I explore personhood in an Indian context as it relates to health in A Fine Balance. With colleagues Drance and Kozak, I adopted a ‘Needs-Driven Dementia-Compromised’ approach to reframe ‘Leonard’s’ FTD-compromised behaviours in relation to his unmet needs on a special care unit. Quality of life for diverse older adults in Assisted Living is best promoted when autonomy is encouraged but understood as a relational concept rather than an individual one. Our research with Chinese-Canadian older adults in long-term care also found that the relational care necessary to ensure their quality of care and promote the quality of life of residents and their families alike was compromised by language and cultural incongruities with care staff.
“Intersectionality maintains that the compounding effects of different sources of identity influence either positive or negative outcomes for people in ways that are distinct from the effects that each identity exerts individually (e.g., the experience of black women in the workforce are distinct from those of either white women or black men). In contexts in which negative societal stereotypes are attached to these identities, the effects of interlocking oppressions marginalize people and deprive them of their rights in society.”
I have advanced scholarship on intersectionality in
- The peer-reviewed journal article, Revealing the shape of knowledge using an intersectionality lens; and
- In all of our Lived Experiences of Aging Immigrants work in which Shari Brotman, Ilyan Ferrer and I piloted the Intersectional Life Course perspective.

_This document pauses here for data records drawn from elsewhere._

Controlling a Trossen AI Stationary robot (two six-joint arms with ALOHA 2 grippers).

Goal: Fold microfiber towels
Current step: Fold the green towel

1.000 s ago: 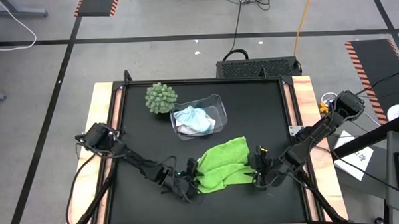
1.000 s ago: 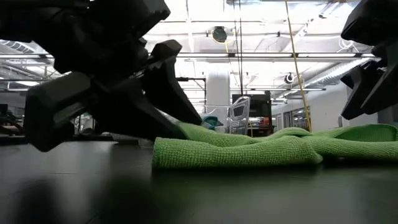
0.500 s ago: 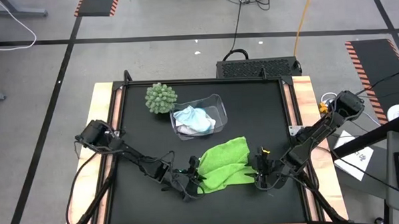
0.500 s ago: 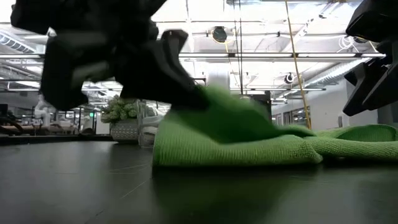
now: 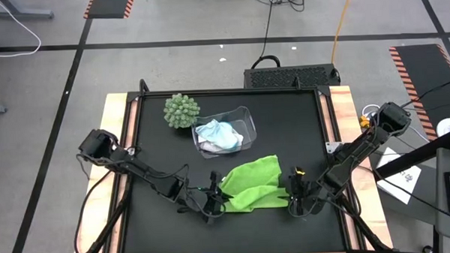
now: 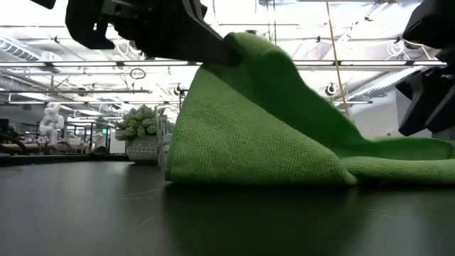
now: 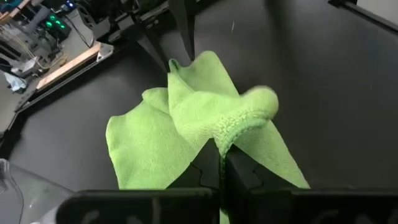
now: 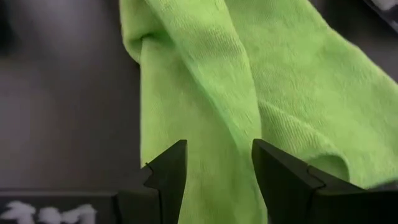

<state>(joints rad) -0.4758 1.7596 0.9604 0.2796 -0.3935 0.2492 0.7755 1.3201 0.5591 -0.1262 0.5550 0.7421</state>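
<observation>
The folding is at an early stage. Only the lime green towel (image 5: 251,186) is out on the desk (image 5: 300,131), lying rumpled near the front edge between the 2 grippers, with no neat fold in it yet. The left gripper (image 5: 211,201) has its fingers clamped tight on one corner of that towel; the low view shows the corner lifted clear of the desk while the rest of the cloth trails down and rests flat. My reading is that this is the start of the 1st fold, with the raised corner to be carried across the cloth.

The right gripper (image 8: 216,163) hangs low over the towel's opposite end, its fingers parted and holding nothing, with green cloth showing between them.

The white towel (image 5: 211,145) and light blue towel (image 5: 225,135) sit bunched together in the clear plastic bin (image 5: 243,114), beside the round green spiky plant (image 5: 181,110), both still waiting to be folded.
</observation>
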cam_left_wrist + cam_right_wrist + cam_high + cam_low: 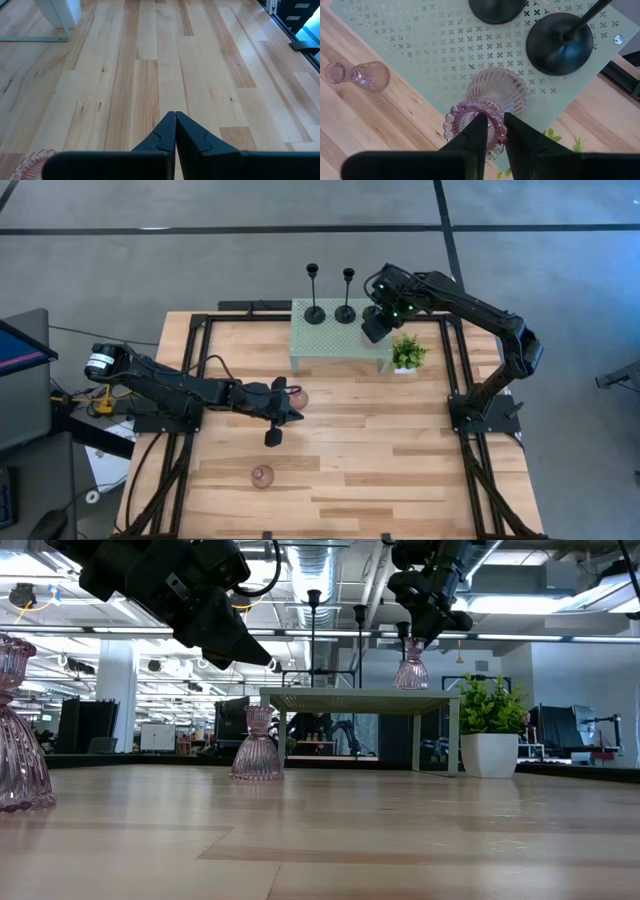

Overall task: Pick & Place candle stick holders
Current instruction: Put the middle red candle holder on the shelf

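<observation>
Two slim black candle stick holders [314,310] [345,308] stand on their round bases on the pale green mesh stand [330,345]. My right gripper [494,125] is over the stand's right part, shut on a pink translucent holder [411,665]. A second pink holder [298,397] stands on the wood table just beside my left gripper [292,415], which is shut, empty and raised above the table [250,648]. A third pink holder [262,476] stands nearer the front edge. A third black holder is out of view. My right gripper holds the pink holder by the beaded rim of its top cup [501,131], the rim's wall between the two fingers, one finger over the cup's opening and one outside. The fingers come from above, pointing down. The holder is upright, its wide foot [411,682] at the stand's top.
A small green potted plant [407,355] stands on the table right beside the stand's right end. Black frame rails [455,370] run along the table's sides. Bare wood lies between the stand and the front edge.
</observation>
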Robot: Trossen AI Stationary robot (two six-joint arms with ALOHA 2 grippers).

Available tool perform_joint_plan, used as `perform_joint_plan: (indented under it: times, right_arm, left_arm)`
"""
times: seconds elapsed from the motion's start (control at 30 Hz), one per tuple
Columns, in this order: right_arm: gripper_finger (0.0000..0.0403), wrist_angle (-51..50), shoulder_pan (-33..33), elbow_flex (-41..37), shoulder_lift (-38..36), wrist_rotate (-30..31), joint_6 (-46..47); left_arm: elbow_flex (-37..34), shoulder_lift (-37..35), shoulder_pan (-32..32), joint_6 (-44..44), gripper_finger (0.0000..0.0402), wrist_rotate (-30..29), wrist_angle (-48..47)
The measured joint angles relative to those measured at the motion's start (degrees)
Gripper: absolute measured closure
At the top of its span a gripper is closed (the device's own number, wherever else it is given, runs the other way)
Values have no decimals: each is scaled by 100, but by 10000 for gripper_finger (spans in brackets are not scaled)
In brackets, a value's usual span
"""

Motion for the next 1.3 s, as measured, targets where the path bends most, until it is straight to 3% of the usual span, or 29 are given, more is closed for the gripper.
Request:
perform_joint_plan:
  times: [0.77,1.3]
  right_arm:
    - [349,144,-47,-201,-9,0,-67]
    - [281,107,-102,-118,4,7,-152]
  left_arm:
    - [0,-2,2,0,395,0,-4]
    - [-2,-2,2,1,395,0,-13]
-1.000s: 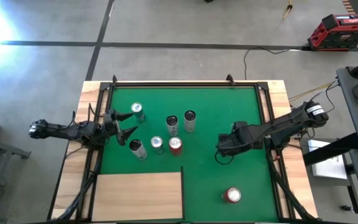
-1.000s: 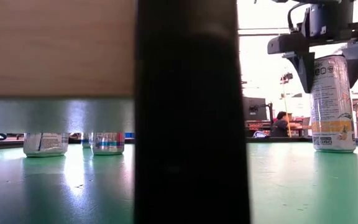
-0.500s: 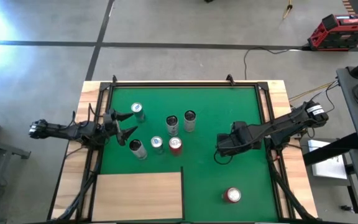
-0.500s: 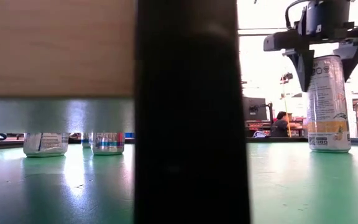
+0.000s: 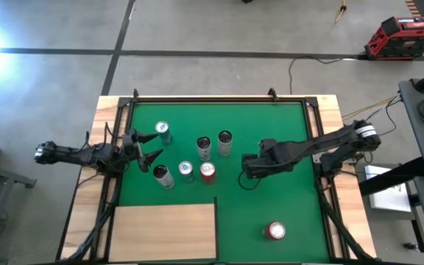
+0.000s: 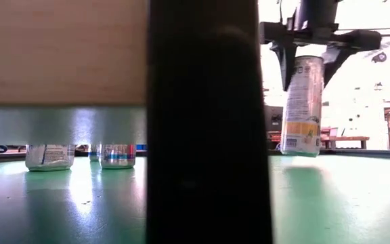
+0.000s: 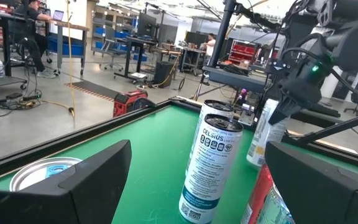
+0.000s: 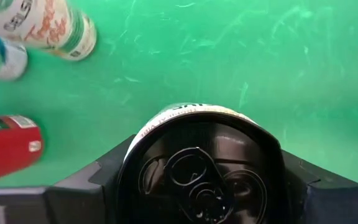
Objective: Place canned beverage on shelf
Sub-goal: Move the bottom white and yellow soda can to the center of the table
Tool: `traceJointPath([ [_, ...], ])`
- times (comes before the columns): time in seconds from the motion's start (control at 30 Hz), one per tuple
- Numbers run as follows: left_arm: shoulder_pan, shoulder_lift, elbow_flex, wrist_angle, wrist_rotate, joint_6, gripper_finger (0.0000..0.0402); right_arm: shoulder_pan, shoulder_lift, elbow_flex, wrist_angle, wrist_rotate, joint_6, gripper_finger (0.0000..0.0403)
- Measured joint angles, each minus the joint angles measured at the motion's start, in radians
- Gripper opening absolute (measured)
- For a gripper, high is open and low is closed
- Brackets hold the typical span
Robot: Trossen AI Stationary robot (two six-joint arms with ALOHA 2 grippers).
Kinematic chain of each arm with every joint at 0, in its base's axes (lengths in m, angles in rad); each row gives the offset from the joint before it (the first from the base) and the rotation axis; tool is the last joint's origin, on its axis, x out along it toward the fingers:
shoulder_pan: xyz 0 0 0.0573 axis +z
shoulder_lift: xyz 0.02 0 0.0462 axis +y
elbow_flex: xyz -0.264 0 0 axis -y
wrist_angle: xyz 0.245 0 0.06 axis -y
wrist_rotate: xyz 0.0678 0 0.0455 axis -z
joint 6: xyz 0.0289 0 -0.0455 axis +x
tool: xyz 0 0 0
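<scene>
The right gripper (image 5: 250,168) is clamped on a tall pale can (image 6: 302,105), one finger on each side just under its rim, and the can hangs upright, clear of the green mat (image 5: 271,132). A second ago the same can stood on the mat further toward the right edge; since then the gripper has lifted it and carried it leftward, nearer the cluster of cans. Looking down past the fingers, the held can's dark top and pull tab fill the right wrist view. Just beyond the gripper's left stand the nearest cans, a red-topped one (image 5: 207,171) and a dark-topped one (image 5: 224,140), the second reading "CELSIUS" down its side in the left wrist view. Another red-topped can (image 5: 275,231) sits alone nearer the front edge. The shelf (image 5: 164,230), a pale wooden panel, lies well apart at the front-left corner. The left gripper (image 5: 147,146) waits unchanged at the left edge, fingers spread wide.
</scene>
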Motion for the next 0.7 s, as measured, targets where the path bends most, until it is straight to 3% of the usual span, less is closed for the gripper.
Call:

I have also applied this lens to better understand research findings in
- A chapter on Age and Ethnicity with Dr. Karen Kobayashi;
- An S4AC publication on health promotion efforts and their differential effect on older Punjabis who migrated late-in-life versus those who arrived earlier in life and aged in Canada.
- An article published in South Asian Diaspora entitled, ‘Intersections of gender, ethnicity and age: Exploring the invisibility of older Punjabi women’ examines how the intersections of gender, ethnicity and age and interlocking experiences of sexism, racism and ageism within and beyond their own communities subvert the needs of older Punjabi women in Canada.
I also use intersectionality in my teaching which I have described in a conference poster, Embracing intersectionality: Engaging diverse students and reducing essentialism in gerontological teaching.
In a Pathways project book chapter, I describe the Candidacy Framework as follows:
“Accessing medical care and social supports … is a complex undertaking that requires the alignment of a diverse array of resources at the individual, social and organizational levels. The Candidacy Framework developed by Dixon-Woods and colleagues  provides a valuable lens through which the constituent processes of this undertaking become more apparent. This in turn facilitates identification of potential solutions to inhibitors of access at each level…. The complex construct of access is partitioned into seven dimensions: the first six of these are transition points at which a person’s candidacy for care must be negotiated; the seventh captures the broader environmental context of negotiations.”
 Dixon-Woods M, Cavers D, Agarwal MS, Annandale E, Arthur T, Harvey J, et al. Conducting a critical interpretive synthesis of the literature on access to healthcare by vulnerable groups. BMC Med Res Methodol [Internet]. 2006;6(35). Available from: http://www.biomedcentral.com/1471-2288/6/35
The Framework was extremely valuable to our goal of generating policy recommendations out of the rich four-site data set generated by our Pathways to a Diagnosis of Dementia team. As one of the first researchers to apply the framework to enhance understanding of primary research findings in Negotiating Candidacy: Access to Care for Ethnic Minority Seniors (BACEMS project), my work is often cited by others who have utilized and expanded on this valuable lens. Our national Health Care Equity team used the framework to assess how access was compromised relative to its seven dimensions in relation to different health care domains. This provided a basis for comparison and synthesis. We also used the Framework to structure the Building Trust research, the main goal of which was to understand and remedy access barriers to dementia care for different immigrant populations. The Framework also proved useful in our analysis of access to health promotion programs (the S4AC Case study).